Amazon.co.uk Review
In Colin Bateman's first novel,
Divorcing Jack, a witty Belfast newspaper columnist named Dan Starkey gets drunk, falls in lust, and finds himself helplessly mired in trouble with his wife and the law. Shortly after Starkey's wife catches him in the arms of another woman, that woman is murdered and Starkey becomes the prime suspect. It turns out that the deceased woman was related to an important political figure, and now thugs from several of Northern Ireland's factions are out to get Starkey. The columnist decides he must track down the killer in order to clear his own name. During the investigation, he uncovers a scandal that could potentially alter the outcome of the next national election--and destroy the country's hopes for peace.

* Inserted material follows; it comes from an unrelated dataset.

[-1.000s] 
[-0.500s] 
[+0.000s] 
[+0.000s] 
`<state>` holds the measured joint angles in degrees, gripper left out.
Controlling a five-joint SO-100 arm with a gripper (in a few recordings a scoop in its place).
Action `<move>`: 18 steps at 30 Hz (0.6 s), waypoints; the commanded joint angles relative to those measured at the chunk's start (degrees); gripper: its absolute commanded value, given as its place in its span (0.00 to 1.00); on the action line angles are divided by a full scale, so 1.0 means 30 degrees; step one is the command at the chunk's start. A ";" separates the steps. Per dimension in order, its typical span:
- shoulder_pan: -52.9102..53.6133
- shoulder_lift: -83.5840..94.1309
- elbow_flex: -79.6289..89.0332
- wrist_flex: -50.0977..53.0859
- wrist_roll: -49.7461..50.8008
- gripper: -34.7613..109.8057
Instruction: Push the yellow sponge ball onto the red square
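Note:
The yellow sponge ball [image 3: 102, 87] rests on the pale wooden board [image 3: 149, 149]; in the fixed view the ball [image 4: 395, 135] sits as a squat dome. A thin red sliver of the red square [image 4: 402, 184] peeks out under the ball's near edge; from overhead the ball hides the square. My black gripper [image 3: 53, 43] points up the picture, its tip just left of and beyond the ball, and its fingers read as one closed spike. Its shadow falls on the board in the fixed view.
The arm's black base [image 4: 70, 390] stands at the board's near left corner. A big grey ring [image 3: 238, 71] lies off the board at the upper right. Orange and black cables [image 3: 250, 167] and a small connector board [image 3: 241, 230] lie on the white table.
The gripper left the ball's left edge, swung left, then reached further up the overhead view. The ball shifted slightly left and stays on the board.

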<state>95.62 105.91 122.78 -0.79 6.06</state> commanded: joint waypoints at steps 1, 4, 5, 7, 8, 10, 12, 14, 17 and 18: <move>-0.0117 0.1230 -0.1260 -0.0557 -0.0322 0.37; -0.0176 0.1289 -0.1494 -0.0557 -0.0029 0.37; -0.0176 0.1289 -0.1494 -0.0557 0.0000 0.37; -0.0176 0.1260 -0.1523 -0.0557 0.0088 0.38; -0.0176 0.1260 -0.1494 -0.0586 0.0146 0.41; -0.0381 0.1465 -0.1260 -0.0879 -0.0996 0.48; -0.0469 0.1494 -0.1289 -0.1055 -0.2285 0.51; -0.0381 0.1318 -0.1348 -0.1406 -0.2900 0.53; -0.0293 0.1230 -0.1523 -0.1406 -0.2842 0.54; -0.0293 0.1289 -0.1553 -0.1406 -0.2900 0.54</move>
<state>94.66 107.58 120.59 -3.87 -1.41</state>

Mostly though, this thriller chronicles the beleaguered journalist's lame efforts to stay out of trouble. Starkey isn't exactly a man of action; in fact, he's a likeable character partly because he knows he's a weak man. Late in the book, Starkey sums up his predicament: "The world was still after me, Patricia was still missing, I was still a killer on the run, and I had a disturbing tendency to burst into tears, but I wasn't going to let little things like that get me down." He copes with stress by 1) drinking too much and 2) making jokes. When a nun in a miniature car saves Starkey from a hail of gunfire, for instance, he spends a few moments wondering what the proper name of her headgear is and decides to call it a Godpiece. Dan Starkey makes an entertaining guide to war-torn Northern Ireland, even while he discovers, time and again, that the pen is not mightier than the sword. --Jill Marquis
--This text refers to an out of print or unavailable edition of this title.
Review
'Hysterically funny one-liners and sinister Kafkaesque developments' Daily Mail 'Divorcing Jack is richly paranoid and very funny, it manages to say more about the Troubles in 280 vivid pages than reams of earnest reportage ever could' The Sunday Times
Here's what happens as a result of Belfast columnist Dan Starkey's oh-so-brief dalliance with Margaret McBride, whose "eyes were close together, but not so close as to suggest Catholicism": Dan's tax-inspector wife Patricia catches the pair together and throws Dan out. Margaret McBride and her mother both get killed. The police go a-hunting for Dan. Dan goes a-hunting for an audiotape worth (UKP)100,000. Dan's brief acquaintance with Mark Brinn, the Alliance Party candidate for Prime Minister of Northern Ireland, takes an unexpectedly nasty turn. Dan meets a trainee nurse prowling the city dressed as a nun, and then a priest whose life has been mined by his recent heart transplant. Dan falls in with Cow Pat Coogan, Mad Dog Angus, and several other unsavory types who want the audiotape. Patricia gets kidnapped, and sleeps with her captor. A visiting American journalist whom Dan has been escorting around the city makes an abrupt exit from the scene. Dan drinks a little less than usual and says some very funny things. Several bombs go off. There's nothing special about the story this novel unfolds, but Bateman, himself a Belfast journalist (did you guess?), has struck gold the first time out with his mordant, loquacious hero and his Mined landscape. The promised sequel can't arrive too soon. (Kirkus Reviews)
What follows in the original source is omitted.